Task details –
The result should be the listing below restated word for word, with images left out.

Data –
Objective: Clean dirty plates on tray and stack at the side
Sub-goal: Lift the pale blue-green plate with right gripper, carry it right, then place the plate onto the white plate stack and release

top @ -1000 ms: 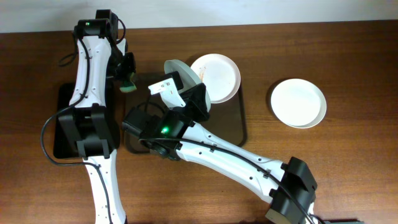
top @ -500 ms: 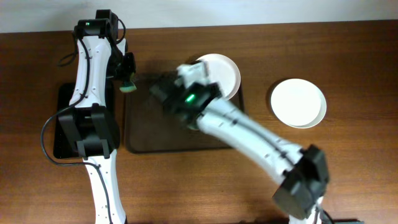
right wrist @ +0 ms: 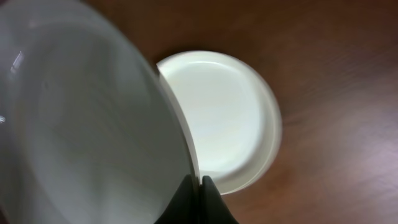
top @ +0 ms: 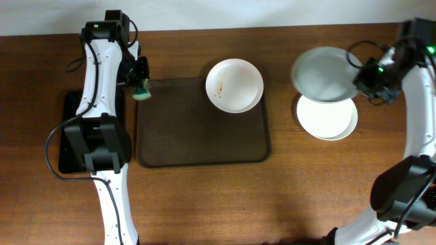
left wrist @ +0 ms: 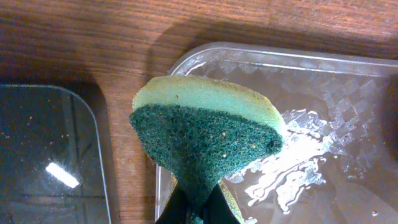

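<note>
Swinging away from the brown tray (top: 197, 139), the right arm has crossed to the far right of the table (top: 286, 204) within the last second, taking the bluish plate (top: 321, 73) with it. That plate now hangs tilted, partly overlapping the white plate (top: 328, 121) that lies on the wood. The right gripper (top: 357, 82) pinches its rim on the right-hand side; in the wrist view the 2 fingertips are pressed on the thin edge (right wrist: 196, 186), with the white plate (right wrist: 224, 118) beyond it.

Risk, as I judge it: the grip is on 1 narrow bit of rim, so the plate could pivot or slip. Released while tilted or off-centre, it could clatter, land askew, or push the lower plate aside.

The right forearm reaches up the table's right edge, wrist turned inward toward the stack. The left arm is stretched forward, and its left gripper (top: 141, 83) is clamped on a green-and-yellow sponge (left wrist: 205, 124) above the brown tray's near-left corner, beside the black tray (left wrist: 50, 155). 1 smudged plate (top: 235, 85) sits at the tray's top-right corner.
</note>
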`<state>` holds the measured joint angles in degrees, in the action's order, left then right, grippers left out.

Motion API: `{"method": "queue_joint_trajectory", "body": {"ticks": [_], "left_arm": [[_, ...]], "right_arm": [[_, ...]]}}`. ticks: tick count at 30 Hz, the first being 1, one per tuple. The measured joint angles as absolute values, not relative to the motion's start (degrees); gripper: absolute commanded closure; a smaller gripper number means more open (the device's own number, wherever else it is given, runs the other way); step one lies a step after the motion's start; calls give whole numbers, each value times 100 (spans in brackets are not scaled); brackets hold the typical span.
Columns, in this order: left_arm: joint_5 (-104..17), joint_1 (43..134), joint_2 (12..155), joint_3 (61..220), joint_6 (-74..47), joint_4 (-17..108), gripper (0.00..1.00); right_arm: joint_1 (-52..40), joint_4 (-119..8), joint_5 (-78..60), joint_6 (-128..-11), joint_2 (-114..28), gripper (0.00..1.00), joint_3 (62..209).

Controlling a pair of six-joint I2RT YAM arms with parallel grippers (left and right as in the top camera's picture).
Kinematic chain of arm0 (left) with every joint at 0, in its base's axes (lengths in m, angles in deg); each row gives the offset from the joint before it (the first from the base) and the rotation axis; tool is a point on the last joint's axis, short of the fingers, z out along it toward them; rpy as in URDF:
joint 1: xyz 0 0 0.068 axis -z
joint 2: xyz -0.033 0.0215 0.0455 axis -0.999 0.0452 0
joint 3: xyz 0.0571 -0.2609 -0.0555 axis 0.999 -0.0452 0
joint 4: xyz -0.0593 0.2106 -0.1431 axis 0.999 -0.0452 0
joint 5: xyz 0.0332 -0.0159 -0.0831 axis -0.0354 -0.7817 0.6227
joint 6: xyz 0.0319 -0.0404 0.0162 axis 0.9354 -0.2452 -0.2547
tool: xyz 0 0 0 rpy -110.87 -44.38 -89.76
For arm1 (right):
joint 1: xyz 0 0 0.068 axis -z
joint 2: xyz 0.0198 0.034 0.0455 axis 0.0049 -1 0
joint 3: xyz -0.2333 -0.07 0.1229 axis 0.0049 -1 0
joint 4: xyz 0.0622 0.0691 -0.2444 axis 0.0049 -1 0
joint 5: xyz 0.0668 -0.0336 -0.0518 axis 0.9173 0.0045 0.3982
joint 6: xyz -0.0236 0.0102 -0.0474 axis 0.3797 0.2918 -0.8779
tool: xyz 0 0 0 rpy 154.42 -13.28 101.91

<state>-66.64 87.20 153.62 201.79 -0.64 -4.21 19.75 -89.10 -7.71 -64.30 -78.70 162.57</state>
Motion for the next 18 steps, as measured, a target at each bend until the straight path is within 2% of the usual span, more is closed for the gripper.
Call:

Result of this task –
Objective: Clean dirty plates on tray and stack at the side
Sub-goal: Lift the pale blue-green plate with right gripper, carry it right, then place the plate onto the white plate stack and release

top @ -1000 ms: 
top @ -500 ms: 
right wrist @ +0 ms: 
top @ +0 ms: 
left wrist @ +0 ms: 

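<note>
Swinging away from the brown tray (top: 197, 139), the right arm has crossed to the far right of the table (top: 286, 204) within the last second, taking the bluish plate (top: 321, 73) with it. That plate now hangs tilted, partly overlapping the white plate (top: 328, 121) that lies on the wood. The right gripper (top: 357, 82) pinches its rim on the right-hand side; in the wrist view the 2 fingertips are pressed on the thin edge (right wrist: 196, 186), with the white plate (right wrist: 224, 118) beyond it.

Risk, as I judge it: the grip is on 1 narrow bit of rim, so the plate could pivot or slip. Released while tilted or off-centre, it could clatter, land askew, or push the lower plate aside.

The right forearm reaches up the table's right edge, wrist turned inward toward the stack. The left arm is stretched forward, and its left gripper (top: 141, 83) is clamped on a green-and-yellow sponge (left wrist: 205, 124) above the brown tray's near-left corner, beside the black tray (left wrist: 50, 155). 1 smudged plate (top: 235, 85) sits at the tray's top-right corner.
</note>
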`<state>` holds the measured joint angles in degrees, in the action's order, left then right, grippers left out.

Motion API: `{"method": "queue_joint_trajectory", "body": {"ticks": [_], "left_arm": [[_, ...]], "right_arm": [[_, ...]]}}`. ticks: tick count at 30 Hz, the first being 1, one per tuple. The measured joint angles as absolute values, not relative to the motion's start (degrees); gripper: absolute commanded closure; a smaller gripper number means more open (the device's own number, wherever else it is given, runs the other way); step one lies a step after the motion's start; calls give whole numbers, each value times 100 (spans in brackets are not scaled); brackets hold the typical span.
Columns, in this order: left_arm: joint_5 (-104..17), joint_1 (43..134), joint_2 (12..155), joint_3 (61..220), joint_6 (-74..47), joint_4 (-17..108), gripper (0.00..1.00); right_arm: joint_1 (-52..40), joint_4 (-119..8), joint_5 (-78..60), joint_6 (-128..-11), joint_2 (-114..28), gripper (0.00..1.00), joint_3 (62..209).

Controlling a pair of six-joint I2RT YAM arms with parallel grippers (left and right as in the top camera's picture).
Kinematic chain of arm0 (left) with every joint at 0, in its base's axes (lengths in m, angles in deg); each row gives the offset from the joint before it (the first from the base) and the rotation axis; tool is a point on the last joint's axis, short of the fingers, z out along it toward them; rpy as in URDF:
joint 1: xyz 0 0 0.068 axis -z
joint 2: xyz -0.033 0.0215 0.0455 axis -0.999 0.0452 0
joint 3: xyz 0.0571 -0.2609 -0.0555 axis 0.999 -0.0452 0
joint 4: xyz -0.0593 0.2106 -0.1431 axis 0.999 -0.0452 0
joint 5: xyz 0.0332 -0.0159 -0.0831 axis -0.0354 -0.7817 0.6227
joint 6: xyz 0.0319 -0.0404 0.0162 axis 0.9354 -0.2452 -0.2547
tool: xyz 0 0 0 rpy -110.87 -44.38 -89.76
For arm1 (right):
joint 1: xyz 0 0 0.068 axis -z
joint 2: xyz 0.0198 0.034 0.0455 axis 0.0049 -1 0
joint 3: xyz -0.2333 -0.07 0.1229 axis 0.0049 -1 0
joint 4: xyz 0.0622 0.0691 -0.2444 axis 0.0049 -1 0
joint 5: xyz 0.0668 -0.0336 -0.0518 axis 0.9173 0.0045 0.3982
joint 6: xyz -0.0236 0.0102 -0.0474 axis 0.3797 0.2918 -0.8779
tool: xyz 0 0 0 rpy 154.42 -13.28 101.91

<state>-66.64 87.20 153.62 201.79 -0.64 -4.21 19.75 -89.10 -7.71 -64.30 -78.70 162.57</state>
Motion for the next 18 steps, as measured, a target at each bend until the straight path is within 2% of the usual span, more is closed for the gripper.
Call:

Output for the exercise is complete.